Education and Training for Employed and Unemployed Adults
  • The national system of skills standards establishes the basis for the development of a coherent, unified training system. That system can be accessed by students coming out of high school, employed adults who want to improve their prospects, unemployed adults who are dislocated and others who lack the basic skills required to get out of poverty. But it is all the same system. There are no longer any parts of it that are exclusively for the disadvantaged,though special measures are taken to make sure that the disadvantaged are served. It is a system for everyone, just as all the parts of the system already described are for everyone. So the people who take advantage of this system are not marked by it as damaged goods. The skills they acquire are world class, clear and defined in part by the employers who will make decisions about hiring and advancement.
  • The new general education standard becomes the target for all basic education programs, both for school dropouts and adults. Achieving that standard is the prerequisite for enrollment in all professional and technical degree programs. A wide range of agencies and institutions offer programs leading to the general education certificate, including high schools, dropout recovery centers, adult education centers, community colleges, prisons and employers. These programs are tailored to the needs of the people who enroll in them.
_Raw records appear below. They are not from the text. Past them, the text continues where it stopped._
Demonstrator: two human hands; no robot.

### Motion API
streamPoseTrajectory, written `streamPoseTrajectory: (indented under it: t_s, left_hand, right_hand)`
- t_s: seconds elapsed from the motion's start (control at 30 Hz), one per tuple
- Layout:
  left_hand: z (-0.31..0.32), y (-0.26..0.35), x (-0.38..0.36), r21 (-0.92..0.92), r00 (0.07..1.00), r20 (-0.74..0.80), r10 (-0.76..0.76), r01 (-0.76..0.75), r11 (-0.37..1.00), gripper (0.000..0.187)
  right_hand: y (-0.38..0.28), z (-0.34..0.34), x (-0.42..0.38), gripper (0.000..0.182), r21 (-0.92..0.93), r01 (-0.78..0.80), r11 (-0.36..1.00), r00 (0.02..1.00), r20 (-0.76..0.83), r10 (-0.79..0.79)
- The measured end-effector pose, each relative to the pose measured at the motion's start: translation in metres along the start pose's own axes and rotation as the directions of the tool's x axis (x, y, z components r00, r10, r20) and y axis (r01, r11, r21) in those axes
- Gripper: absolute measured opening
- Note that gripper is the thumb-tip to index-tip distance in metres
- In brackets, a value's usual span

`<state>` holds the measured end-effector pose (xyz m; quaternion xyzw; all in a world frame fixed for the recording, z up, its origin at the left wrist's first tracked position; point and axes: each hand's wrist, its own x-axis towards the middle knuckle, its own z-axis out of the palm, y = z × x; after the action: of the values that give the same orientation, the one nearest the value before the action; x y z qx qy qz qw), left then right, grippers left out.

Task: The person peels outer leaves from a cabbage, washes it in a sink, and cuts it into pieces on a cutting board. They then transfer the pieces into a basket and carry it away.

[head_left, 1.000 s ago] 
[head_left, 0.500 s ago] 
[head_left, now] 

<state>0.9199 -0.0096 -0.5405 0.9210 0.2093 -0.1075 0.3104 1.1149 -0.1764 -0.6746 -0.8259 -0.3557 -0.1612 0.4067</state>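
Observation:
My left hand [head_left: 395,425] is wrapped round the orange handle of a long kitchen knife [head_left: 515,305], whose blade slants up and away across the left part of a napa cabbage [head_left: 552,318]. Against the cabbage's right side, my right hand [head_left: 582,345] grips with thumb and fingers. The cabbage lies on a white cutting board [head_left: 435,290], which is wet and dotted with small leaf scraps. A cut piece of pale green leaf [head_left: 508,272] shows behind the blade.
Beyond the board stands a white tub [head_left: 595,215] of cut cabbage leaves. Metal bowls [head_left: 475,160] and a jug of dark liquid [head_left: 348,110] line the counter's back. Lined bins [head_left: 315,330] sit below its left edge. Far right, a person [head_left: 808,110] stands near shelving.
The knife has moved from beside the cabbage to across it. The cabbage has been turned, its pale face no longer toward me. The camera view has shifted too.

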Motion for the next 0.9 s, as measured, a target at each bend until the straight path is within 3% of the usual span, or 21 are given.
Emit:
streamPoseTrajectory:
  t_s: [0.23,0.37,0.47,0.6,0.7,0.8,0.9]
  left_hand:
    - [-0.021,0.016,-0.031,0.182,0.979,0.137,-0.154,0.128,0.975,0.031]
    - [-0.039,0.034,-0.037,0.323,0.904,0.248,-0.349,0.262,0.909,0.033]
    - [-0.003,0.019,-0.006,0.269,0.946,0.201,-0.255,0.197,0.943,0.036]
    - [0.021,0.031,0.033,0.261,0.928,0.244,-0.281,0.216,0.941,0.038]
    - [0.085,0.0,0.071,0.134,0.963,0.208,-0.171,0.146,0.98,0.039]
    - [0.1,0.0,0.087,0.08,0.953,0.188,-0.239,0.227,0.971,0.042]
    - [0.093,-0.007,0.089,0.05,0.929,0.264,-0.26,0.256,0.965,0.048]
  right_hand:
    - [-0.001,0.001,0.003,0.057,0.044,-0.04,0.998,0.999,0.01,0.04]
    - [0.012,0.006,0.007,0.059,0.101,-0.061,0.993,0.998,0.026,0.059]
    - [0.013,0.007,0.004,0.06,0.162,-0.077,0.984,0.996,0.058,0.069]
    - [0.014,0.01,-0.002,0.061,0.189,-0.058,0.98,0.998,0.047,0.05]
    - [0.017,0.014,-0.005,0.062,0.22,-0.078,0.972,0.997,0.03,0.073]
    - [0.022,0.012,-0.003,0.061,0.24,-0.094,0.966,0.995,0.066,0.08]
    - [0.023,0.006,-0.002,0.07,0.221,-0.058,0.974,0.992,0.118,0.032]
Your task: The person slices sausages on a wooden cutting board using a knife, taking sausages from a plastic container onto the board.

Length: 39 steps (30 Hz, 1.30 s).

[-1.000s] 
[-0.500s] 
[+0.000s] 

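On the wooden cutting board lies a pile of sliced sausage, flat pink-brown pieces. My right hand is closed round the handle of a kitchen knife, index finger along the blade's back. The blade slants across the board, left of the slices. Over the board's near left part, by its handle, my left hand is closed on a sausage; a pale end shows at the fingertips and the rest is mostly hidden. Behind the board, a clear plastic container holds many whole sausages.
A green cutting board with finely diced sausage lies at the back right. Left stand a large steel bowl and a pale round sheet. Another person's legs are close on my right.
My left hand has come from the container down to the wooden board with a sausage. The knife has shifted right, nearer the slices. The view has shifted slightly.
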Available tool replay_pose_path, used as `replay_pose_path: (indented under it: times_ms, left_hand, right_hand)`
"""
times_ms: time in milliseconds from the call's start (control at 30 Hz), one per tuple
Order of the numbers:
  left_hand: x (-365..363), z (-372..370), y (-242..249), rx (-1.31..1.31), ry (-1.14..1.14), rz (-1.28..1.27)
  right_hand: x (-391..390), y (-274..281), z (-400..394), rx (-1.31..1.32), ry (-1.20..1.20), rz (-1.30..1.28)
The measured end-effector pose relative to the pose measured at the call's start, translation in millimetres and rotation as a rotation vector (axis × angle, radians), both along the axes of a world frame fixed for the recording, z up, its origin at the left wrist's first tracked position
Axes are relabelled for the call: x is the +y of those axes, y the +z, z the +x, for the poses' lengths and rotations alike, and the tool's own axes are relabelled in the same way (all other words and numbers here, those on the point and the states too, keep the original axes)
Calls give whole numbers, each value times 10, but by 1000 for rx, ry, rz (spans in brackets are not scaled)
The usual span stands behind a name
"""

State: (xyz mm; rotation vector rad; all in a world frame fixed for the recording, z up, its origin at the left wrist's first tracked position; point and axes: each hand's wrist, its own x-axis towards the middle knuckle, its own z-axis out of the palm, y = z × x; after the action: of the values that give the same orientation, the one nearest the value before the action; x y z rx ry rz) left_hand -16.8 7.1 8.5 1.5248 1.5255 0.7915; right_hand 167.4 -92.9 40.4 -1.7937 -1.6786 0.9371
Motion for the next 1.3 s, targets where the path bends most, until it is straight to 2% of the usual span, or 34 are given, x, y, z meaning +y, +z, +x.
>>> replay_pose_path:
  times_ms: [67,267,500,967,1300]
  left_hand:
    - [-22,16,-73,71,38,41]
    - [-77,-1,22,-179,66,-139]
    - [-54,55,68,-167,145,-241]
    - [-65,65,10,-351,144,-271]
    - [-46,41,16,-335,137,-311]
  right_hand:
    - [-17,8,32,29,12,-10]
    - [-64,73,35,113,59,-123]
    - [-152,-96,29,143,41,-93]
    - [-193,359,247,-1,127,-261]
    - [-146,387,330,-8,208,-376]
All the programs receiving government grant or loan funds that come with dropouts and adults for enrollment in programs preparing students to meet the general education standard must release the same kind of data required of the postsecondary institutions on enrollment, program description, cost and success rates. Reports are produced for each institution and for the system as a whole showing differential success rates for each major demographic group.
  • The system is funded in four different ways, all providing access to the same or a similar set of services. School dropouts below the age of 21 are entitled to the same amount of funding from the same sources that they would have been entitled to had they stayed in school. Dislocated workers are funded by the federal government through the federal programs for that purpose and by state unemployment insurance funds. The chronically unemployed are funded by federal and state funds established for that purpose. Employed people can access the system through the requirement that their employers spend an amount equal to 1-1/2 percent of their salary and wage bill on training leading to national skill certification. People in prison could get reductions in their sentences by meeting the general education standard in a program provided by the prison system. Any of these groups can also use the funds in their individual training account, if they have any, the balances in their grant entitlement or their access to the student loan fund.
Labor Market Systems
  • The Employment Service is greatly upgraded and separated from the Unemployment Insurance Fund. All available front-line jobs — whether public or private — must be listed in it by law. (This provision must be carefully designed to make sure that employers will not be subject to employment suits based on the data produced by this system — if they are subject to such suits, they will not participate.) All trainees in the system looking for work are entitled to be listed in it without a fee. So it is no longer a system just for the poor and unskilled, but for everyone. The system is fully computerized. It lists not only job openings and job seekers (with their qualifications) but also all the institutions in the labor market area offering programs leading to the general education certificate and those offering programs leading to the professional and technical college degrees and certificates, along with all the relevant data about the costs, characteristics and performance of those programs — for everyone and for special populations. Counselors are available to any citizen to help them assess their needs, plan a program and finance it, and, once they are trained, to find an opening.
  • A system of labor market boards is established at the local, state and federal levels to coordinate the systems for job training, postsecondary professional and technical education, adult basic education, job matching and counseling. The rebuilt Employment Service is supervised by these boards. The system’s clients no longer have to go from agency to agency filling out separate applications for separate programs. It is all taken care of at the local labor market board office by one counselor accessing the integrated computer-based program, which makes it possible for the counselor to determine eligibility for all relevant programs at once, plan a program with the client and assemble the necessary funding from all the available sources. The same system will enable counselor and client to array all the relevant program providers side by side, assess their relative costs and performance records and determine which providers are best able to meet the client’s needs based on performance.
Some Common Features
  • Throughout, the object is to have a performance- and client-oriented system, to encourage local creativity and responsibility by getting local people to commit to high goals and organize to achieve them, sweeping away as much of the rules, regulations and bureaucracy that are in their way as possible, provided that they are making real progress against their goals. For this to work, the standards at every level of the system have to be clear; every client has to know what they have to accomplish in order to get what they want out of the system. The service providers have to be supported in the task of getting their clients to the finish line and rewarded when they are making real progress toward that goal. We would sweep away means-tested programs, because they stigmatize their recipients and alienate the public, replacing them with programs that are for everyone, but also work for the disadvantaged. We would replace rules defining inputs with rules defining outcomes and the rewards for achieving them. This means, among other things, permitting local people to combine as many federal programs as they see fit, provided that the intended beneficiaries are progressing toward the right outcomes (there are now 23 separate federal programs for dislocated workers!). We would make individuals, their families and whole communities the unit of service, not agencies, programs and projects. Wherever possible, we would have service providers compete with one another for funds that come with the client, in an environment in which the client has good information about the cost and performance record of the competing providers. Dealing with public agencies — whether they are schools or the employment service — should be more like dealing with Federal Express than with the old Post Office.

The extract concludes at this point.